But if Expedia can make that flight from LaGuardia to Heathrow guilt free for only ten extra bucks, how is one to know whether the offsets one has bought are really making that cross-Atlantic trip carbon even-steven? At the moment, it’s pretty much a crapshoot (with carbon offset prices ranging from $3.56 to $30 a metric ton). But the UK hopes to change that before the Greenland ice sheet melts into their precious gulfstream. The country’s Ministry of Environment announced yesterday that it would set standards for rating the new club of carbon merchants. That way would-be-offsetters can distinguish between quality outfits and those just full of hot air.

The standards will be based on the same “system used to certify credits from the established Kyoto market.” Ideally, this will mean the credits have a “clear audit trail” and be linked to real emission reductions, but don’t go back to building your carbon-neutral beachfront villas just yet.

Even long-established projects, endorsed by the World Bank and certified for cap-and-trade under Kyoto’s rules, don’t always deliver their promised bang for the buck.

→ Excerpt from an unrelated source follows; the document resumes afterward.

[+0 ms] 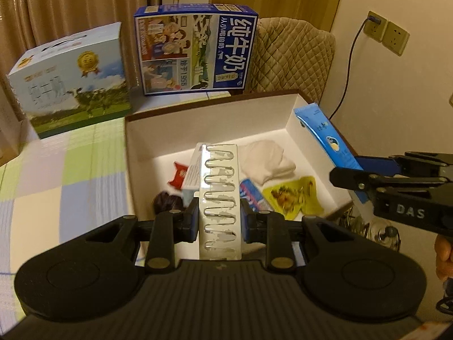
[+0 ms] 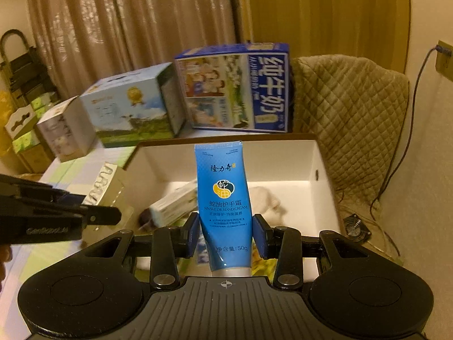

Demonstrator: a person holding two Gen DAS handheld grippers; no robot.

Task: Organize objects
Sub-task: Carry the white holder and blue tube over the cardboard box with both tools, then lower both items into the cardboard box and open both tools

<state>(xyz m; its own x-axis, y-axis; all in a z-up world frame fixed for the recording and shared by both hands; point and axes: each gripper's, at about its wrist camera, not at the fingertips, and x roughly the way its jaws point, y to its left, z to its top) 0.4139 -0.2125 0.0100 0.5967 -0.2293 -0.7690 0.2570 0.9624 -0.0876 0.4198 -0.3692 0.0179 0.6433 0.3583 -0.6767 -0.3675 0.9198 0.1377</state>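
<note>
My left gripper (image 1: pixel 218 218) is shut on a clear plastic blister strip (image 1: pixel 219 195) and holds it above the near part of an open white box (image 1: pixel 158 141). My right gripper (image 2: pixel 226 233) is shut on a blue hand cream tube (image 2: pixel 223 198), upright above the box's near edge (image 2: pixel 286 161). The tube also shows at the right of the left wrist view (image 1: pixel 325 138). In the box lie a white cloth (image 1: pixel 266 161), a yellow packet (image 1: pixel 294 195), a red packet (image 1: pixel 179 174), a white carton (image 1: pixel 192 172) and a dark round item (image 1: pixel 167 202).
Two milk cartons (image 1: pixel 70 79) (image 1: pixel 195 48) stand behind the box on a checked tablecloth (image 1: pixel 56 175). A quilted chair (image 2: pixel 348 119) stands at the back right. A cable (image 2: pixel 396 153) hangs from a wall socket. A gold-lettered box (image 2: pixel 104 187) sits left of the white box.
</note>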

Last week, The Wall Street Journal ran a great piece on the chemical industry in China. A particularly dire snippet:

“Regulators worry that the carbon market is encouraging companies in the developing world to make more of the underlying refrigerant than they otherwise would—so they can produce more of the global warming gas, destroy it, and sell the credits.”

Kudos to the UK for holding the carbon traders to a higher standard, as the EU has in regulating the toxics industry. Still, for now, and for us unregulated Americans, riding a bike may be your best bet.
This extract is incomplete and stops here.